In [1]:
import numpy as np
import pandas as pd
from sklearn.model_selection import train_test_split
from sklearn.linear_model import LinearRegression
from sklearn.metrics import mean_squared_error, r2_score
from sklearn.preprocessing import LabelEncoder


In [15]:
# Providing path of file
file_path = '/WineQuality2.csv'

# Read the data from the CSV file and create a DataFrame
wine_data = pd.read_csv(file_path)


# Initialize the LabelEncoder
label_encoder = LabelEncoder()

# Iterate through each column and check if it contains categorical data
for col in wine_data.columns:
    if wine_data[col].dtype == 'object':
        wine_data[col] = label_encoder.fit_transform(wine_data[col])

# Removing extra features
columns_to_remove = ['price','fixed acidity', 'volatile acidity', 'citric acid', 'residual sugar', 'chlorides', 'free sulfur dioxide' , 'total sulfur dioxide', 'density']
wine_data.drop(columns=columns_to_remove, inplace=True)

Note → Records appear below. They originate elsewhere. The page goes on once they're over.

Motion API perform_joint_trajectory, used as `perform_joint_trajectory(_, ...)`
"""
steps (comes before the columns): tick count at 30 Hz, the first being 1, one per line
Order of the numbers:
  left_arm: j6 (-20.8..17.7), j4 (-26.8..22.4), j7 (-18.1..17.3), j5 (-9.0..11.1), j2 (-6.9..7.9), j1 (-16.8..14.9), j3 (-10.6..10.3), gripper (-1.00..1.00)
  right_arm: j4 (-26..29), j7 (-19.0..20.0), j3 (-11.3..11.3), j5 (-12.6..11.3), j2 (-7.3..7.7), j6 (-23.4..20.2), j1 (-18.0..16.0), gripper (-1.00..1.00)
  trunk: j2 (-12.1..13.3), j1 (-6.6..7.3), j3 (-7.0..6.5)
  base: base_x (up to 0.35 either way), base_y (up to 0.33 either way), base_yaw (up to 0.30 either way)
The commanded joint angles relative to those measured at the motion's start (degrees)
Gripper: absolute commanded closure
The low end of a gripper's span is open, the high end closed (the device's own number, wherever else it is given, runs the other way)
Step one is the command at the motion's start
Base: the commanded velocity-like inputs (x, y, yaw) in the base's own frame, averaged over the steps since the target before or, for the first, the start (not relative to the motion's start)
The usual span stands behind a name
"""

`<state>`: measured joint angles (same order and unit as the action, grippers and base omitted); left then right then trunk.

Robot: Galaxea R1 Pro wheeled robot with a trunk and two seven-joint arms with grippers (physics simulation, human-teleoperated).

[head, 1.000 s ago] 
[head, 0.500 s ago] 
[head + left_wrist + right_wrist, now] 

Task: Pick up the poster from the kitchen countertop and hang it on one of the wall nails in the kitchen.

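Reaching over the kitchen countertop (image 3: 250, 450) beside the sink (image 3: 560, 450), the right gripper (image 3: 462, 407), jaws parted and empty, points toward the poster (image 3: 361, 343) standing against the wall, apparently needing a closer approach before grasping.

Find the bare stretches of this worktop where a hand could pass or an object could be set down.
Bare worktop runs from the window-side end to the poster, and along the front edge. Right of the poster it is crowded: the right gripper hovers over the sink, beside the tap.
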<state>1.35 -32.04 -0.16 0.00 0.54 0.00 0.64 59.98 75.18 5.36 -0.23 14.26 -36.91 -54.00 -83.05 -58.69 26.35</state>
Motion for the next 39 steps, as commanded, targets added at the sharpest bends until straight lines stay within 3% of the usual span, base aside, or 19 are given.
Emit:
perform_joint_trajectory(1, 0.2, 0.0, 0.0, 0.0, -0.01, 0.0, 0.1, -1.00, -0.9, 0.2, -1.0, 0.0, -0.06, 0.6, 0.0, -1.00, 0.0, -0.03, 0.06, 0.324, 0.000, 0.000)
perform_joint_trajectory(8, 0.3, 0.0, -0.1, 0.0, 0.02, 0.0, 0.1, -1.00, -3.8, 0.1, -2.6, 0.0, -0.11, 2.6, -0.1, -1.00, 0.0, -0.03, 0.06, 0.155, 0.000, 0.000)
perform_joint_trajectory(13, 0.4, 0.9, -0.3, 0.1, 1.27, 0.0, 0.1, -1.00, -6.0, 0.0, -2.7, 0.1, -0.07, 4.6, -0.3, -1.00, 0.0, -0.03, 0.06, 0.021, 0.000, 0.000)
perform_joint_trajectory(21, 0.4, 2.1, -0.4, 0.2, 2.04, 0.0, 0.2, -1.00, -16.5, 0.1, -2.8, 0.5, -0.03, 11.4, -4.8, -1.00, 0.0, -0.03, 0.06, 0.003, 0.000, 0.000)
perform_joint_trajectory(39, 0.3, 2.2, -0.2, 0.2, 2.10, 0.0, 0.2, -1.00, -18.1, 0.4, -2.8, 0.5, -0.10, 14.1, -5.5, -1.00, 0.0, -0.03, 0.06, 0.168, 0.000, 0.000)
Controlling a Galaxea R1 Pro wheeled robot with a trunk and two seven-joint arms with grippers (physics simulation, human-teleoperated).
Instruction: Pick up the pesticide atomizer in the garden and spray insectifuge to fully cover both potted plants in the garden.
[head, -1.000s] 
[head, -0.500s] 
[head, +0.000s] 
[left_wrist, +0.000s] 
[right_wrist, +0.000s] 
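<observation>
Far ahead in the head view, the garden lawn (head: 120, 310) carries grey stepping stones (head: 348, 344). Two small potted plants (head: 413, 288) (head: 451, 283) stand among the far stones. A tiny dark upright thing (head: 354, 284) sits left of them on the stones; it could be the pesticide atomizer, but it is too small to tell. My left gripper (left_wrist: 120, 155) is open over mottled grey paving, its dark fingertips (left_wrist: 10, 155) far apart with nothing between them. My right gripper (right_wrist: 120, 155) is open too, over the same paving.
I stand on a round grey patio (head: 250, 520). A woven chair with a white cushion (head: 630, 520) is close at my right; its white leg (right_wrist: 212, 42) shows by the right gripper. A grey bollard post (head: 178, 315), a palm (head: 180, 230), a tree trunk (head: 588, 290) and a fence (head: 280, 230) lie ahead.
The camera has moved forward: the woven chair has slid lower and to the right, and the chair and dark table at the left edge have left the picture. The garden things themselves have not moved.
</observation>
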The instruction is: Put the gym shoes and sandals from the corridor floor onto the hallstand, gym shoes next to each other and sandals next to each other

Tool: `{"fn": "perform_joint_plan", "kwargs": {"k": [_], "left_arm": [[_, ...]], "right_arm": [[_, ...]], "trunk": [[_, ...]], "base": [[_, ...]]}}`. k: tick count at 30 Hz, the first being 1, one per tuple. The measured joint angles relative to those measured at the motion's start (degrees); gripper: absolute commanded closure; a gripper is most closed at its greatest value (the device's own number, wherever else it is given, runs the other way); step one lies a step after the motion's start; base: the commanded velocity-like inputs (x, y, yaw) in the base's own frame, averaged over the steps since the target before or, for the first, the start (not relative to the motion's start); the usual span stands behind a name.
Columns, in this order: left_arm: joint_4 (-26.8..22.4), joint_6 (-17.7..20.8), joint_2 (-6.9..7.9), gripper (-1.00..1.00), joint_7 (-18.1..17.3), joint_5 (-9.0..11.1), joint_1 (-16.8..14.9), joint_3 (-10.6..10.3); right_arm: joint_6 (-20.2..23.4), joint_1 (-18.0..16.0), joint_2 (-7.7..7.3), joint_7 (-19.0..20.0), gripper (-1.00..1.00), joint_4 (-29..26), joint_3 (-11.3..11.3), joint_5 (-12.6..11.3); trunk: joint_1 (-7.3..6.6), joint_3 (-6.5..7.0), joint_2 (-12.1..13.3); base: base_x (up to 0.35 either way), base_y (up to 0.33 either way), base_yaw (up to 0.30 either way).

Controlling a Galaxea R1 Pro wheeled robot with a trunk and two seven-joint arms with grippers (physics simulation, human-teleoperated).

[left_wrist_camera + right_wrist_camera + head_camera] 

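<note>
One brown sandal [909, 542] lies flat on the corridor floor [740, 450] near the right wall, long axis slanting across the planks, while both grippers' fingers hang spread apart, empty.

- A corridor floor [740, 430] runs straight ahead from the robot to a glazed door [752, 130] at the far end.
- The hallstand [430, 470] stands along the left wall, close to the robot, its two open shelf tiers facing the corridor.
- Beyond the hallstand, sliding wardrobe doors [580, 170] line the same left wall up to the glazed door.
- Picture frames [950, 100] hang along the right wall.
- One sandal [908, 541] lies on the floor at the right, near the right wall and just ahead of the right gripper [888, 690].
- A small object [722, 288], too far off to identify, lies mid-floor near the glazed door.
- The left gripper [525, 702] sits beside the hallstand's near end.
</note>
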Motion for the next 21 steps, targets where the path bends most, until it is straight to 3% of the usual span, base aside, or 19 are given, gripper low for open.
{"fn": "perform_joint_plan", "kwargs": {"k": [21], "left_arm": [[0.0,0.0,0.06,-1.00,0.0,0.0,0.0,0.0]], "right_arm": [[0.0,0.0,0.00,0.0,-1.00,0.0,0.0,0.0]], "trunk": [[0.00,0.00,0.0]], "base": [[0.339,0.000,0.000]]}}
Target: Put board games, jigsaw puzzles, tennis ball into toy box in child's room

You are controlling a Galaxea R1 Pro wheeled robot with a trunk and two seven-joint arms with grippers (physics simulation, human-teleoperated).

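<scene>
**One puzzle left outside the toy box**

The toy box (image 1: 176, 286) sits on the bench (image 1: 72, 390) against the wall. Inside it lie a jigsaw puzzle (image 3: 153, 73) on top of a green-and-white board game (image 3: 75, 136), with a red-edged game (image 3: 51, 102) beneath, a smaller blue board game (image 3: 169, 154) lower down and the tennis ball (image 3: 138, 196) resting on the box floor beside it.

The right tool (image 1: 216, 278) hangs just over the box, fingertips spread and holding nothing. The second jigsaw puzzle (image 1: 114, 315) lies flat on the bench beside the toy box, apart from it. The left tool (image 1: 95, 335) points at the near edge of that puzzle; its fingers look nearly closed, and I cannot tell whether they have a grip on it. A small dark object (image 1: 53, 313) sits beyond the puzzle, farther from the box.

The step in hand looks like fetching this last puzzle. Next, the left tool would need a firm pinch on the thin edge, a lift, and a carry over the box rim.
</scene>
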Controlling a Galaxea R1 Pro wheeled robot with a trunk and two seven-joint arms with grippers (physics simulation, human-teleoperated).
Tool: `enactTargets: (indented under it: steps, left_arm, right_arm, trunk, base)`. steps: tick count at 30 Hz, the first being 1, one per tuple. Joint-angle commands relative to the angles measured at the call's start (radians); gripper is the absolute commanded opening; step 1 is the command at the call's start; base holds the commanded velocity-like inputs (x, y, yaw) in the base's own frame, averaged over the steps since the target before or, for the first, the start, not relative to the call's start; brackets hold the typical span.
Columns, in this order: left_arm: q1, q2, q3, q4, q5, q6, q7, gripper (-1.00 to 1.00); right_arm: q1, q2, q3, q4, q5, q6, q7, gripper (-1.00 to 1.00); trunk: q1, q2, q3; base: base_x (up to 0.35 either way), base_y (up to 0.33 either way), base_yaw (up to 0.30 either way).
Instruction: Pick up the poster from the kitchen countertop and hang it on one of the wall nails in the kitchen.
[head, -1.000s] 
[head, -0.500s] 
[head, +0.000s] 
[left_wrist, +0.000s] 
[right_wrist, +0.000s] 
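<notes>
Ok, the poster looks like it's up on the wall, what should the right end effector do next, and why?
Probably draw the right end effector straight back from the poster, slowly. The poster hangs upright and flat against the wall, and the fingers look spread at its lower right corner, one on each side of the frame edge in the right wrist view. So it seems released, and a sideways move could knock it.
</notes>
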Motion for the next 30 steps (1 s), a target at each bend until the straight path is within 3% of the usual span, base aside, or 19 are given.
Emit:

# Step 1: Data Preprocessing (if necessary)
# Split the data into features (X) and target variable (y)
X = wine_data.drop('quality', axis=1)  # 'Price' is the column containing the house prices
y = wine_data['quality']

data_encoded = pd.get_dummies(wine_data, drop_first=True)



In [16]:
# Step 2: Train-Test Split
X_train, X_test, y_train, y_test = train_test_split(X, y, test_size=0.2, random_state=42)

In [17]:
# Step 3: Build the Linear Regression Model

model = LinearRegression()
model.fit(X_train, y_train)



In [18]:
# Step 4: Model Evaluation
y_pred = model.predict(X_test)



In [19]:
# Evaluate the model using Mean Squared Error (MSE) and R-squared (coefficient of determination)
mse = mean_squared_error(y_test, y_pred)
r_squared = r2_score(y_test, y_pred)

print("Mean Squared Error:", mse)
print("R-squared:", r_squared)


Mean Squared Error: 0.586114799477082
R-squared: 0.22387775022176448


In [20]:
# Step 6: Get the Model Coefficients and Intercept
# If you want to get the coefficients and intercept of the linear regression model:
coefficients = model.coef_
intercept = model.intercept_

print("Coefficients:", coefficients)
print("Intercept:", intercept)

Coefficients: [0.01013708 0.68401556 0.31571655 0.32360385]
Intercept: 1.5410227638056018


In [21]:
# Step 4: Get Input for House Features
print("Enter the house features:")
Type = int(input("Red Wine(1) or White Wine(2): "))
alcohol = float(input("amount of alcohol[RANGE 8-12]: "))
sulphates = float(input("amount of sulphates[RANGE 0-1]: "))
pH = float(input("pH[RANGE 0-5]: "))

Enter the house features:
Red Wine(1) or White Wine(2): 2
amount of alcohol[RANGE 8-12]: 8.36
amount of sulphates[RANGE 0-1]: 0.55
pH[RANGE 0-5]: 3.44


In [23]:
# Step 5: Make Prediction for the Input House Features
input_features = np.array([[Type, alcohol, sulphates, pH]])
predicted_quality = model.predict(input_features)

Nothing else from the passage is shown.